PROBLEM DETAILS: Below are records; give the number of their lines that contain "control", and only that number.

* * * *

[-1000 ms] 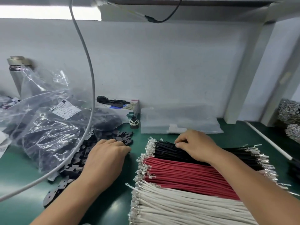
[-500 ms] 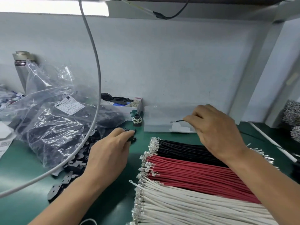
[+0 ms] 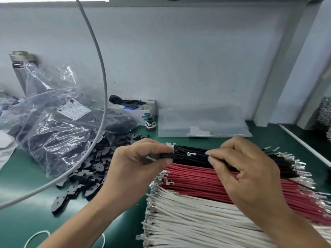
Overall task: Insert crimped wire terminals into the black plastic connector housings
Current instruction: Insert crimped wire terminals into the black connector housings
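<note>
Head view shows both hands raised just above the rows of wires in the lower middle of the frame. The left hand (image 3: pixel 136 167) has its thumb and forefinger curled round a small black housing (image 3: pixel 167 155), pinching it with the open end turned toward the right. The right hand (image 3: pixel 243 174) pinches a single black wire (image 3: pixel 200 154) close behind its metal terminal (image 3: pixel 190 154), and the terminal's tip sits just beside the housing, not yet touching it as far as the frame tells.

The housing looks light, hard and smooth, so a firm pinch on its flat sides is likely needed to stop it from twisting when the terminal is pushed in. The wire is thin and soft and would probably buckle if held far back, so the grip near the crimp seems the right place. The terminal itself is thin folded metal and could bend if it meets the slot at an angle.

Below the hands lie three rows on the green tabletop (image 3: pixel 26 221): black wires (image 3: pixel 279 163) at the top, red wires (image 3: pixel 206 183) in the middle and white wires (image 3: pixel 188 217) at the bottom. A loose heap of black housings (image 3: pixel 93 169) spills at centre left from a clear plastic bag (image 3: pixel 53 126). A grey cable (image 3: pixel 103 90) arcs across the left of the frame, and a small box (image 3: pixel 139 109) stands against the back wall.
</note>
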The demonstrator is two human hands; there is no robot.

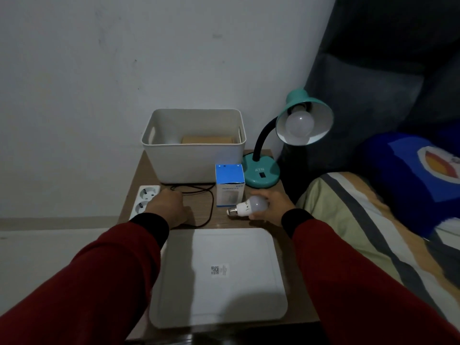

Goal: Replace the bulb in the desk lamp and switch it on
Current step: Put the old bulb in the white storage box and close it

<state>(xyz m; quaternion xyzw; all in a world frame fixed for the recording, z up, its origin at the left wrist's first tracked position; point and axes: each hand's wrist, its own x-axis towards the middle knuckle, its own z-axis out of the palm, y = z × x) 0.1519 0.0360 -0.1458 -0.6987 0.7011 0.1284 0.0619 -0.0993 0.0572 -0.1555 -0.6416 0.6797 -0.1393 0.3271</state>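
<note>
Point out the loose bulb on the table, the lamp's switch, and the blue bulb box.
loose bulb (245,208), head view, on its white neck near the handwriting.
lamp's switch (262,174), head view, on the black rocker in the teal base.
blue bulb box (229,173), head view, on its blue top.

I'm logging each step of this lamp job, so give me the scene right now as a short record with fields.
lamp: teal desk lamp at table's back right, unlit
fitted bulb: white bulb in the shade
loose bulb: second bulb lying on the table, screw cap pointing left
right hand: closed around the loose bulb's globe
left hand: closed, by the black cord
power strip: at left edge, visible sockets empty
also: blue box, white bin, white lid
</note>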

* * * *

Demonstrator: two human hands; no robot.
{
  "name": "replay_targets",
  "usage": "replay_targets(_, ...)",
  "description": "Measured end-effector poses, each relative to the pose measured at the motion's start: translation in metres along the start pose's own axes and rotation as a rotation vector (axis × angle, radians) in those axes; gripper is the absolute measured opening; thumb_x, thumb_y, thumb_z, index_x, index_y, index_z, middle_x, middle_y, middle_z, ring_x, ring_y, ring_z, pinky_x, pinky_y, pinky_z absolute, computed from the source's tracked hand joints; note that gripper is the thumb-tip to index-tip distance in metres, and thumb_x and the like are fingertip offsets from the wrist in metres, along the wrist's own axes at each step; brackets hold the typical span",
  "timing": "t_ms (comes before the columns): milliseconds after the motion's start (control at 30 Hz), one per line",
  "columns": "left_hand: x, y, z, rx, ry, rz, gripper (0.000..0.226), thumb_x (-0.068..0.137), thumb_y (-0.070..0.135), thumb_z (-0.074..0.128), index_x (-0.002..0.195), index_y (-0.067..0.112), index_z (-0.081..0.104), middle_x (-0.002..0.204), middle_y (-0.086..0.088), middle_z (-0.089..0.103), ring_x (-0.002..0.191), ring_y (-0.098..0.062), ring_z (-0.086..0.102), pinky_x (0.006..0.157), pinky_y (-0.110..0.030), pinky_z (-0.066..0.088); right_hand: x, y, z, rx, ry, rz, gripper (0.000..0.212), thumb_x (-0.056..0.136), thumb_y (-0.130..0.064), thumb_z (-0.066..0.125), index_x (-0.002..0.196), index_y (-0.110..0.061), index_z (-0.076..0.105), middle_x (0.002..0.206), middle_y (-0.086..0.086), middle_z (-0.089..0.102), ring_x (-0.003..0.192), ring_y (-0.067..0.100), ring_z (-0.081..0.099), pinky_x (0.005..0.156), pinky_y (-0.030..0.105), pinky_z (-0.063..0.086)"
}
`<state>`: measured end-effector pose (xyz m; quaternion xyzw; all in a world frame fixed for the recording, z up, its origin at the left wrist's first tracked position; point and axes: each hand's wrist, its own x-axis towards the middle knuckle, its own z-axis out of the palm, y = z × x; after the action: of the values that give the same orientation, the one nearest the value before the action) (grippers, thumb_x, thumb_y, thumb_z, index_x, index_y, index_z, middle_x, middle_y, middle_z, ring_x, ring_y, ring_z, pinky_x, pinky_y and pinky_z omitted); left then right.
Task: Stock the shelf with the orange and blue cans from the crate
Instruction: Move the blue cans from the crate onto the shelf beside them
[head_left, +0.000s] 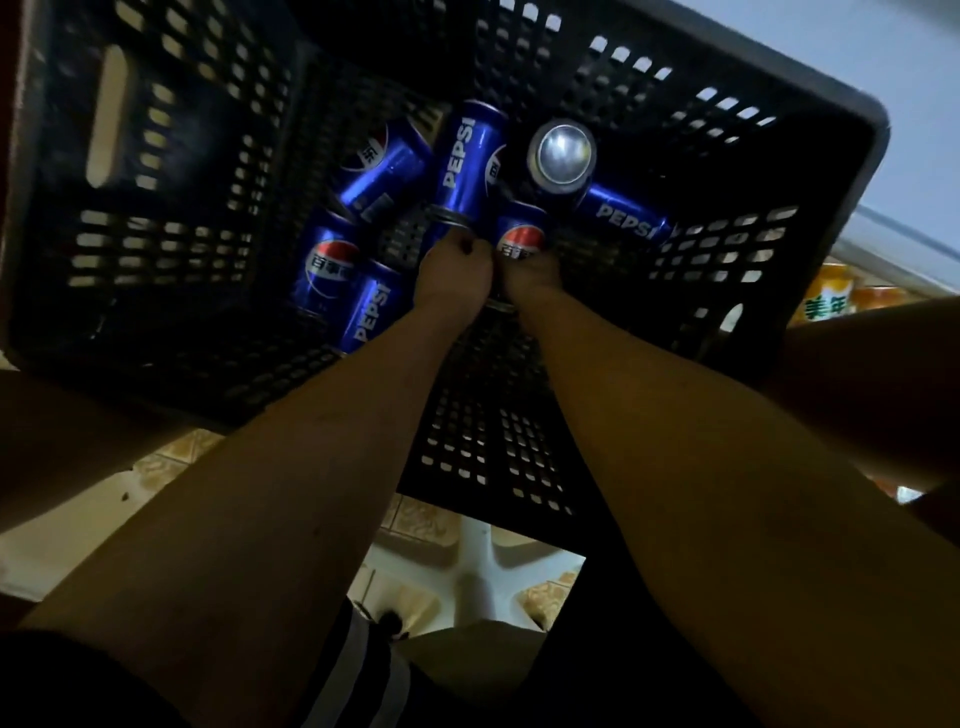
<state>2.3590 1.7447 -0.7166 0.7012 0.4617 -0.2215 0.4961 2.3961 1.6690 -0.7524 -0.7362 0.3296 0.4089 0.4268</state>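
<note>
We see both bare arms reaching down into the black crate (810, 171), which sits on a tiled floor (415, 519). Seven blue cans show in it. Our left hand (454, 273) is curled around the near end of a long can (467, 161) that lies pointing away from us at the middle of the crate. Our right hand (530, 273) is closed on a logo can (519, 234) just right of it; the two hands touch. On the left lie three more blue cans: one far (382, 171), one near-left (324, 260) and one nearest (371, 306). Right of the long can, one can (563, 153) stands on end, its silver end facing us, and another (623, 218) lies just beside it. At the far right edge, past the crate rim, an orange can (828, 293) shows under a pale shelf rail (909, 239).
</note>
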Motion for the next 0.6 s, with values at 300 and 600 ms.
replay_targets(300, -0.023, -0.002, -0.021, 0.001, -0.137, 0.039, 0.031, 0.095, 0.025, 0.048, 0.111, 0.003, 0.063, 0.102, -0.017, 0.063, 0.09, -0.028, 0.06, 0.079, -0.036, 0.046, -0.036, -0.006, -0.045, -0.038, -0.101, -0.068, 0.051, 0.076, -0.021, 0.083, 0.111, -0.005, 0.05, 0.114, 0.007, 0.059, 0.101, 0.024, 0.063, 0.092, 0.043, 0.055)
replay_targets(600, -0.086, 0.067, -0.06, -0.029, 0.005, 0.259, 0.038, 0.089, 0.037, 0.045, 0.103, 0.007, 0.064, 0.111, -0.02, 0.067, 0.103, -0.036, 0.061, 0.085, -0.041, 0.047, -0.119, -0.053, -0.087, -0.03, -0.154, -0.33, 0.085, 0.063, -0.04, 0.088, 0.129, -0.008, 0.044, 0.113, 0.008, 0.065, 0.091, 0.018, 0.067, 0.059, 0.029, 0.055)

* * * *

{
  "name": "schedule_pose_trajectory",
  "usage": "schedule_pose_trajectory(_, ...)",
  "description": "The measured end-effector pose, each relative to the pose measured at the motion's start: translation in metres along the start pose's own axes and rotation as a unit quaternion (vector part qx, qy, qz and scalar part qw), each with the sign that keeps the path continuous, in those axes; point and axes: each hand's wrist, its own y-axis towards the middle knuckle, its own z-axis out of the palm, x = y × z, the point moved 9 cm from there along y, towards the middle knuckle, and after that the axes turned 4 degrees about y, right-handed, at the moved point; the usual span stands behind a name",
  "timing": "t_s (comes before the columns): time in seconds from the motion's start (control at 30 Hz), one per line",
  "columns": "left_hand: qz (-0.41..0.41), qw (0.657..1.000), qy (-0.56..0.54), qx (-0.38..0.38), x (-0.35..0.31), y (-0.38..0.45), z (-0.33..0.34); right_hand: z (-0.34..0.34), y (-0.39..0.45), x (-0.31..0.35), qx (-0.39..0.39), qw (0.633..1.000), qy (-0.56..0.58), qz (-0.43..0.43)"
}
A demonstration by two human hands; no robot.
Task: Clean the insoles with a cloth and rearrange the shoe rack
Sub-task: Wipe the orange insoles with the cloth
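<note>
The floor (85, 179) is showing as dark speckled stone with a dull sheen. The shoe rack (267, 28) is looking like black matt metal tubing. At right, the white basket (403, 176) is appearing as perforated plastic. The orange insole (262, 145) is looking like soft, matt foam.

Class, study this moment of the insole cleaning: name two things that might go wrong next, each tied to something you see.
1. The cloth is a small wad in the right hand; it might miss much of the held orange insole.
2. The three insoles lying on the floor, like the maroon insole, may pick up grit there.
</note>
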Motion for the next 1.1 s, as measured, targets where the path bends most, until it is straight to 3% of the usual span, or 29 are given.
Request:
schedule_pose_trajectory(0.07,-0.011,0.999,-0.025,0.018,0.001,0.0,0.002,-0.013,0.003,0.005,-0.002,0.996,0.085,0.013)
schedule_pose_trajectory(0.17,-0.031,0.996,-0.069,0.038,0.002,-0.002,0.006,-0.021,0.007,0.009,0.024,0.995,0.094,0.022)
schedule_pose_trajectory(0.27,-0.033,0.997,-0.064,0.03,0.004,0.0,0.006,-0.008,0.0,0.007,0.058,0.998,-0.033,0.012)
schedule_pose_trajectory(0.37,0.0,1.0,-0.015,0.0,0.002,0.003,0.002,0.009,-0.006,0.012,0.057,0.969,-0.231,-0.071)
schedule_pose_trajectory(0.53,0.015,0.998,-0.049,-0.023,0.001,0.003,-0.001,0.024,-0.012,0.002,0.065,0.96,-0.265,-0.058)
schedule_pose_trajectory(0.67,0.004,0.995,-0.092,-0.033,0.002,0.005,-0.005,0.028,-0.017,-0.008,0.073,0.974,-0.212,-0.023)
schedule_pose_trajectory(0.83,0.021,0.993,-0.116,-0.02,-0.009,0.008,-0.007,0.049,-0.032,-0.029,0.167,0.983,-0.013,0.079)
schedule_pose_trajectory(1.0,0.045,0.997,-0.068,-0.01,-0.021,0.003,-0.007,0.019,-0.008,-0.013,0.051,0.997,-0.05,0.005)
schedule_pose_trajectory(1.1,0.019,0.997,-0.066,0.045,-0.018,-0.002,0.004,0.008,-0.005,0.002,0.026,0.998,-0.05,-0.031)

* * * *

RESPONSE AREA: 2